→ **Assignment**: Gather all lines from the material that contain the word "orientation".

** Opening Entries shown block **

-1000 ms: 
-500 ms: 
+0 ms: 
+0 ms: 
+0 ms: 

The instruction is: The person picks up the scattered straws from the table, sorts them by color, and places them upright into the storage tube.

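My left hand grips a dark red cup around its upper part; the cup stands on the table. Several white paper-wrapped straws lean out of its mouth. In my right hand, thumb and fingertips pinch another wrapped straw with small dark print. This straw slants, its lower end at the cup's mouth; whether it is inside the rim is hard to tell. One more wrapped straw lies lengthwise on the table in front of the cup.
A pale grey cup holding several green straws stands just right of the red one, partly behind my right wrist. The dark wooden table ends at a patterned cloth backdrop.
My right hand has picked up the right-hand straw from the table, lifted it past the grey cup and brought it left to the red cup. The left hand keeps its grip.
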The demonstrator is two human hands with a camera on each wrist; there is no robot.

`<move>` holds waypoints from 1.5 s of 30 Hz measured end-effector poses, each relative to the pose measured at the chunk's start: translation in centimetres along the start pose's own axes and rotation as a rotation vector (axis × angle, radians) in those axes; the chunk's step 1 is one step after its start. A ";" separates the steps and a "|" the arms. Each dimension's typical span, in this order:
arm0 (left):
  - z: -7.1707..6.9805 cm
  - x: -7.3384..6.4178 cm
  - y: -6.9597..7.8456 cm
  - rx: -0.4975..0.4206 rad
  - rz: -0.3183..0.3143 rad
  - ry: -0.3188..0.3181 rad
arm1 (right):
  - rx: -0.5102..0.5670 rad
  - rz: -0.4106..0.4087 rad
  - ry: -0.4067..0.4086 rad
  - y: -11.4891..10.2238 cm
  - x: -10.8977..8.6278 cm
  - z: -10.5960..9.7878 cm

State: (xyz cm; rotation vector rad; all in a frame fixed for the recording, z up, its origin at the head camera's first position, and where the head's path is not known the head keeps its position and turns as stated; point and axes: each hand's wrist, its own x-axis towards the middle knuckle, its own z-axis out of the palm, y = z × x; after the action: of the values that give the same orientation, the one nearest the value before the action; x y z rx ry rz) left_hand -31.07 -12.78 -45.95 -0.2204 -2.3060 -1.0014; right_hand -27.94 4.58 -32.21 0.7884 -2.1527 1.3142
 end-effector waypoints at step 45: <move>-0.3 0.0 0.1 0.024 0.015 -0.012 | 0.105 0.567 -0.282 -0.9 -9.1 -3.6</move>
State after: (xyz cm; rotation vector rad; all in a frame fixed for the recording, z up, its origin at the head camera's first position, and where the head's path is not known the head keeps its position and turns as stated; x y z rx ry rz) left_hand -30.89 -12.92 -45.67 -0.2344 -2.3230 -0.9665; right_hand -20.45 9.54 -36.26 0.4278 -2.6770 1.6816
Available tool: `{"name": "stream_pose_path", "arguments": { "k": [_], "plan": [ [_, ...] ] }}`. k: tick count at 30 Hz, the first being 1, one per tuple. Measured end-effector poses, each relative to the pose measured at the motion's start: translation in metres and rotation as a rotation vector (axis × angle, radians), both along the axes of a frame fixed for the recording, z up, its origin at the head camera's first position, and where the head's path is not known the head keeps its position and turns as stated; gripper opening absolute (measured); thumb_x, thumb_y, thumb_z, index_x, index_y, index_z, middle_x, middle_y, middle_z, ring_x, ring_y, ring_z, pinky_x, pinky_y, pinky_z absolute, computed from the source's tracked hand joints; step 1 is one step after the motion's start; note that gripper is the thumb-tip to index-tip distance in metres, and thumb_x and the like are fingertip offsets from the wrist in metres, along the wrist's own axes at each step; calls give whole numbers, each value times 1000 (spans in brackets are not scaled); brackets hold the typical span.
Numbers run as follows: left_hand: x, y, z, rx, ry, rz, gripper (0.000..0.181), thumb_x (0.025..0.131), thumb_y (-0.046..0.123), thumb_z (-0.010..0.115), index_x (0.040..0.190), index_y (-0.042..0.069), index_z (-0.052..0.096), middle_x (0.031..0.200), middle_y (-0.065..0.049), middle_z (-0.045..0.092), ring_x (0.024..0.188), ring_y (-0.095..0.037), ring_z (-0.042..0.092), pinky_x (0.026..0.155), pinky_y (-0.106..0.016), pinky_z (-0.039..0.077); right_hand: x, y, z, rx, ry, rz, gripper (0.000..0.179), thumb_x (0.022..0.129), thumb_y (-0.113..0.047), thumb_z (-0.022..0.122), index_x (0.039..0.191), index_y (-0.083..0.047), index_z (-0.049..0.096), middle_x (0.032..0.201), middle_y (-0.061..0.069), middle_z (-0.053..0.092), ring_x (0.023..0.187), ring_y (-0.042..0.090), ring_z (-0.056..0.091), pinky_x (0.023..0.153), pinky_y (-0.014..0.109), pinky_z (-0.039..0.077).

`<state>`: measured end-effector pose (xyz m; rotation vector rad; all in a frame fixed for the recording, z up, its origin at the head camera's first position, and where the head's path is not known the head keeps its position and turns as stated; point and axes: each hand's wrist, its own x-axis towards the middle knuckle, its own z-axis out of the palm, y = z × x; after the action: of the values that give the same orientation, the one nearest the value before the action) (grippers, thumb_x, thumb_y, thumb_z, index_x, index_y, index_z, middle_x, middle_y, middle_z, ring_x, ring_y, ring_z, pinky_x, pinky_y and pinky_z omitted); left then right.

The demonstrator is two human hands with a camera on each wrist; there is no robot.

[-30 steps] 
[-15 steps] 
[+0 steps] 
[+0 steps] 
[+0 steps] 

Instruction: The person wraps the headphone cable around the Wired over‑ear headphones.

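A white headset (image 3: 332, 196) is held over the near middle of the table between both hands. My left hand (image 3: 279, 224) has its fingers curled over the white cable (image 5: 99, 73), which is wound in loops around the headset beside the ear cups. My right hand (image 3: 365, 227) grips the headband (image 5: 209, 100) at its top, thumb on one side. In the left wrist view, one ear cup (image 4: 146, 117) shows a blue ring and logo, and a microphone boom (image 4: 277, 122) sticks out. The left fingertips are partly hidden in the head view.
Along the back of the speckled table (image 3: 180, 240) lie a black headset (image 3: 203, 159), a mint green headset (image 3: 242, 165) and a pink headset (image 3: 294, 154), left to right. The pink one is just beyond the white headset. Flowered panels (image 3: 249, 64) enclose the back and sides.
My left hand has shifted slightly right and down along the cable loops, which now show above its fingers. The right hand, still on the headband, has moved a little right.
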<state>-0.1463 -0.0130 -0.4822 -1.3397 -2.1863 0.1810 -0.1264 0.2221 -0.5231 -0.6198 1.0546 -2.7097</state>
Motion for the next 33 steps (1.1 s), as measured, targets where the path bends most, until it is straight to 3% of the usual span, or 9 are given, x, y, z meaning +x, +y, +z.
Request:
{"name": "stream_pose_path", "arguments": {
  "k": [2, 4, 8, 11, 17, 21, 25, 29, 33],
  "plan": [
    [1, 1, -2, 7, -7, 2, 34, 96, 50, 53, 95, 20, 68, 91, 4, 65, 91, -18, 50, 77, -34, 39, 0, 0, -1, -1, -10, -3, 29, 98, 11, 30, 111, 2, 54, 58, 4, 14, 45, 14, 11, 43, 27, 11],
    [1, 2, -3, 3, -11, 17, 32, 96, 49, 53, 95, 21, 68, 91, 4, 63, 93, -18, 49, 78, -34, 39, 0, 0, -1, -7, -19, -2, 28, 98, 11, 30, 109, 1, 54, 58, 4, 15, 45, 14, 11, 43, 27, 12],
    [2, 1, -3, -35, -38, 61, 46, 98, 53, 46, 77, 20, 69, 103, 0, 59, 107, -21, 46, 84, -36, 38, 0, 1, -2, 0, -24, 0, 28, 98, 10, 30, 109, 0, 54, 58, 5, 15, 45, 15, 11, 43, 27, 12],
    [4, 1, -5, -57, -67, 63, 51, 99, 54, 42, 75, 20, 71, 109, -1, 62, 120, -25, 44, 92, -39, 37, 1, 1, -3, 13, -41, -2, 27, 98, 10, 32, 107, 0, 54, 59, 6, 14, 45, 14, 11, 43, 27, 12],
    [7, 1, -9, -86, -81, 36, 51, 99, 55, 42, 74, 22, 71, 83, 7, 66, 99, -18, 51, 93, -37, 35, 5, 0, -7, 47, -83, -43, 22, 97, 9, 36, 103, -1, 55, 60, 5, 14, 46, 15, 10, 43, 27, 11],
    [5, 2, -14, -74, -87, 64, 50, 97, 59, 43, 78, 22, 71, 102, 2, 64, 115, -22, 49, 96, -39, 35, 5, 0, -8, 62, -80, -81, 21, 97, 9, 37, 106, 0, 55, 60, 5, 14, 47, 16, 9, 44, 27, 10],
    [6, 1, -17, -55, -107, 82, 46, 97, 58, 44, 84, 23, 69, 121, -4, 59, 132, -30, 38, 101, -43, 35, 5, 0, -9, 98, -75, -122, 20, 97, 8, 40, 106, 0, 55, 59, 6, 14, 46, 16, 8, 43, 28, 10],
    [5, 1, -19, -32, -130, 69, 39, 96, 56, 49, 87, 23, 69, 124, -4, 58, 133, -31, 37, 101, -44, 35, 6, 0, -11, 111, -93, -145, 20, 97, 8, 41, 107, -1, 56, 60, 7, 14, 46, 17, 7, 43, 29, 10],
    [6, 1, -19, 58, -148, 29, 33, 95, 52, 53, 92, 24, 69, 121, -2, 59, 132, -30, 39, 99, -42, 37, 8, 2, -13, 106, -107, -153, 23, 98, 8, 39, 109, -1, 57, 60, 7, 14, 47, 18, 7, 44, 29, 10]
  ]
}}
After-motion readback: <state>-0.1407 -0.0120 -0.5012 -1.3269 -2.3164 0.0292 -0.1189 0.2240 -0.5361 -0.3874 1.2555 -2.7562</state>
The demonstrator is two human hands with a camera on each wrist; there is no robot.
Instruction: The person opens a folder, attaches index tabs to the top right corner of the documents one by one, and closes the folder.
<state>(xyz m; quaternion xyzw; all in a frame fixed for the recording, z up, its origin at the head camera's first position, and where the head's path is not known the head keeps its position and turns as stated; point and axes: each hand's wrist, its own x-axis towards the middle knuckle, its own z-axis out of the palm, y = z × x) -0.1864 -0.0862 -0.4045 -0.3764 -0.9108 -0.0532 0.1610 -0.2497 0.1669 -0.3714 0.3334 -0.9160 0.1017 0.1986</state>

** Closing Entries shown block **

→ **Expected output**:
State: (xyz cm; rotation vector rad; all in a frame fixed for the recording, z up, its origin at the head camera's first position, and where the head's path is not known the head keeps its position and turns as stated; point and axes: each hand's wrist, its own x-axis towards the middle knuckle, its own z-axis out of the palm, y = z × x; after the action: of the values that give the same orientation, the one nearest the value before the action; x y z rx ry rz) left_hand -31.07 -12.78 -45.95 -0.2204 -2.3060 -1.0014; right_hand -27.94 4.58 -32.21 0.7884 -2.1527 1.3142
`<state>`: measured end-effector pose (xyz m; rotation vector rad; all in a frame fixed for the recording, z up, its origin at the head camera's first position, and where the head's path is not known the head keeps its position and turns as stated; point and axes: each hand's wrist, its own x-axis towards the middle knuckle, its own z-axis out of the palm, y = z × x; after the action: of the values that give the same orientation, the one nearest the value before the action) (grippers, thumb_x, thumb_y, thumb_z, index_x, index_y, index_z, middle_x, middle_y, middle_z, ring_x, ring_y, ring_z, pinky_x, pinky_y and pinky_z omitted); left then right.

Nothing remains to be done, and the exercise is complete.